# DESCRIPTION OF THE TASK
Nothing but the lines from the top of the following entries through the line with "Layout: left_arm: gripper" should be printed, exactly as they are.

# MATERIAL TO PROCESS
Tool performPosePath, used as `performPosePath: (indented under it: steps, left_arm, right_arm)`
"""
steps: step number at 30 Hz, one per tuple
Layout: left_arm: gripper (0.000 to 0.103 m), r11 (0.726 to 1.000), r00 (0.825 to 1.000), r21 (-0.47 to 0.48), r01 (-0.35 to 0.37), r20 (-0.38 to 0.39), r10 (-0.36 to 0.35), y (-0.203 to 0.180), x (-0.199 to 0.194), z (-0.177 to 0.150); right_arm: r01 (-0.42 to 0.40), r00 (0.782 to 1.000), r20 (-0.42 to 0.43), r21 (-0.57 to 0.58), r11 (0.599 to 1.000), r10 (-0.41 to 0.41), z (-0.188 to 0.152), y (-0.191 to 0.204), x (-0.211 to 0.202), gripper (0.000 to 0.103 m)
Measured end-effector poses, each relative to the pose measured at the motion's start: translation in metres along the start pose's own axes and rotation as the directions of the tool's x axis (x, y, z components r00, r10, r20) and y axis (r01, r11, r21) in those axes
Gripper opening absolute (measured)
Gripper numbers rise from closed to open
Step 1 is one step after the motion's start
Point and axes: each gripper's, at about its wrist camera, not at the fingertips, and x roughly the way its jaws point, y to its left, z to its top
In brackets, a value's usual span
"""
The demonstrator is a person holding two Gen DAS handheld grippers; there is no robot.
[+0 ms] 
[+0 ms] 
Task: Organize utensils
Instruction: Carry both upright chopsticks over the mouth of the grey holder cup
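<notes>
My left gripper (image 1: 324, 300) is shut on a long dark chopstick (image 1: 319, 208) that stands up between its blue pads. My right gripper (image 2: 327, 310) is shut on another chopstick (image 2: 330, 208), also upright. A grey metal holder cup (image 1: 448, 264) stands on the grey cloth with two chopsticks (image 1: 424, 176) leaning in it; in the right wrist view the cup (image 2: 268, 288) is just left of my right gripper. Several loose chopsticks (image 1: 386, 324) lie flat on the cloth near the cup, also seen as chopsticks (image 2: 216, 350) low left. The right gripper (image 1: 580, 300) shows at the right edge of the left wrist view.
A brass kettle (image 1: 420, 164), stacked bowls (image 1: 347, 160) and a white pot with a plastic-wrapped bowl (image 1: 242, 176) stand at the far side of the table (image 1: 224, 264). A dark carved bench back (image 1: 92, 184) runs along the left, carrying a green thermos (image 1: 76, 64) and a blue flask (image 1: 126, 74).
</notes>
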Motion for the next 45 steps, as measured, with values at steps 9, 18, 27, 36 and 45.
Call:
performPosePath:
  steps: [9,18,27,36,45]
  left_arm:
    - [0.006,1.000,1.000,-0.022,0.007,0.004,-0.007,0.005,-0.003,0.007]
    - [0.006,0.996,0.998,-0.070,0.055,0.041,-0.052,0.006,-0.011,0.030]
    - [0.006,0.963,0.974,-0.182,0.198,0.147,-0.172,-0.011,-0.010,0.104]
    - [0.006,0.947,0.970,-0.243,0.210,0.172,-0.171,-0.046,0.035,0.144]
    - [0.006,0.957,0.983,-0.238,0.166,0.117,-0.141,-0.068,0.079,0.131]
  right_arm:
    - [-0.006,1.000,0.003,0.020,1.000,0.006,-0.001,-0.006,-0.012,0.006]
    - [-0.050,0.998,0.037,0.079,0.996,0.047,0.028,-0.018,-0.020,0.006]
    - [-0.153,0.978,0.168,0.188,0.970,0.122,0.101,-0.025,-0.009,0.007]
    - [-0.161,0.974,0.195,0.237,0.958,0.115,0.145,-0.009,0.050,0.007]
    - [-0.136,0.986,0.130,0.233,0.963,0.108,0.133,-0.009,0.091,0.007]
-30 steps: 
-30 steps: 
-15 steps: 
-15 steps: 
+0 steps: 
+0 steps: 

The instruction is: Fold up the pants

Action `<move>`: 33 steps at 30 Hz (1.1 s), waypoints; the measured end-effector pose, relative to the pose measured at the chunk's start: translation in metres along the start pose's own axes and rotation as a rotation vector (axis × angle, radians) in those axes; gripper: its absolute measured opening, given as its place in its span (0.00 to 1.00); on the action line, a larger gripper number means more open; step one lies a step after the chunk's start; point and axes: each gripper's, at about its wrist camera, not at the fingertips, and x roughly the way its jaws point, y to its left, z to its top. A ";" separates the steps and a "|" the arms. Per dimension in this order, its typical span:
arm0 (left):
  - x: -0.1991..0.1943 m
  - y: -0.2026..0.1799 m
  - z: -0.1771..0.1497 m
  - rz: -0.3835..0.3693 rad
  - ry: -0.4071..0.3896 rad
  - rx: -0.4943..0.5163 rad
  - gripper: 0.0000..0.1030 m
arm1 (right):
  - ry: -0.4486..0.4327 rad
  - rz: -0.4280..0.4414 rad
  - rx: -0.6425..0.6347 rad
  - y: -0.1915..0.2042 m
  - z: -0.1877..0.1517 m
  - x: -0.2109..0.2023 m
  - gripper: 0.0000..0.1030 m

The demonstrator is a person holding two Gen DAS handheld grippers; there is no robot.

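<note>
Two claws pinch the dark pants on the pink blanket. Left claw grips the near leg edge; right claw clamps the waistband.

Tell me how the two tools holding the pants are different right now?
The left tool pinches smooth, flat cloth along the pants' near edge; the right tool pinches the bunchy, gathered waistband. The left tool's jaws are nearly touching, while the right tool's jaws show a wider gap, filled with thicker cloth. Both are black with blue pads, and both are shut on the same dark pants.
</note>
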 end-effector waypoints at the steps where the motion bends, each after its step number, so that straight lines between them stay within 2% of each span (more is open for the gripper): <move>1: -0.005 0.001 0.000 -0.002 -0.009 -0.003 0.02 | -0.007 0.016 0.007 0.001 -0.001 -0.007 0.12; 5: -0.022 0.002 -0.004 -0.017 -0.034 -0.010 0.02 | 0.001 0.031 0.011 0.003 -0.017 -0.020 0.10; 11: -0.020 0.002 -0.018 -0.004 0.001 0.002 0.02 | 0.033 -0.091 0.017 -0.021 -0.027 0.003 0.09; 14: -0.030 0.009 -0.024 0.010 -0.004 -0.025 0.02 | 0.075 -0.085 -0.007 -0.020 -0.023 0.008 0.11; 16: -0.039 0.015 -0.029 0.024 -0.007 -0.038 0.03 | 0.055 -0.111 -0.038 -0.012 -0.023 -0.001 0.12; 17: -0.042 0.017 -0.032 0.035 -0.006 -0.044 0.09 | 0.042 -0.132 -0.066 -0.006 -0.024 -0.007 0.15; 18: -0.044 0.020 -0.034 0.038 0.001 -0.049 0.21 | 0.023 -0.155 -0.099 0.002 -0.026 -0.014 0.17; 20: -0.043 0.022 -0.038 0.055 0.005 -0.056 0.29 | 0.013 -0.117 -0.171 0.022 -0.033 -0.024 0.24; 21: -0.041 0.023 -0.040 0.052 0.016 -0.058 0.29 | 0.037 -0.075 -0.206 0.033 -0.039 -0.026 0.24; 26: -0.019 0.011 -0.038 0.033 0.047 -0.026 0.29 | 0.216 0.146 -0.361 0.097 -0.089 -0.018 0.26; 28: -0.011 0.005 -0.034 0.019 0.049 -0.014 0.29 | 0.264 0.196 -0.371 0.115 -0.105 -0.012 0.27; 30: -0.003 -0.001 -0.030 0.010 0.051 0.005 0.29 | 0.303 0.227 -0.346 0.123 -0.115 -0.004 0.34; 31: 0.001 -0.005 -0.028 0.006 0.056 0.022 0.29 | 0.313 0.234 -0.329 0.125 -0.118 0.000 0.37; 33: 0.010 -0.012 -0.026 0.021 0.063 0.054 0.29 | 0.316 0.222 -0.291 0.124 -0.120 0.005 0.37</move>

# TASK OUTPUT
Tool performPosePath, used as `performPosePath: (indented under it: steps, left_arm, right_arm)`
"""
steps: step number at 30 Hz, one per tuple
Layout: left_arm: gripper (0.000 to 0.103 m), r11 (0.726 to 1.000), r00 (0.825 to 1.000), r21 (-0.47 to 0.48), r01 (-0.35 to 0.37), r20 (-0.38 to 0.39), r10 (-0.36 to 0.35), y (-0.203 to 0.180), x (-0.199 to 0.194), z (-0.177 to 0.150); right_arm: r01 (-0.42 to 0.40), r00 (0.782 to 1.000), r20 (-0.42 to 0.43), r21 (-0.57 to 0.58), r11 (0.599 to 1.000), r10 (-0.41 to 0.41), z (-0.188 to 0.152), y (-0.191 to 0.204), x (-0.211 to 0.202), gripper (0.000 to 0.103 m)

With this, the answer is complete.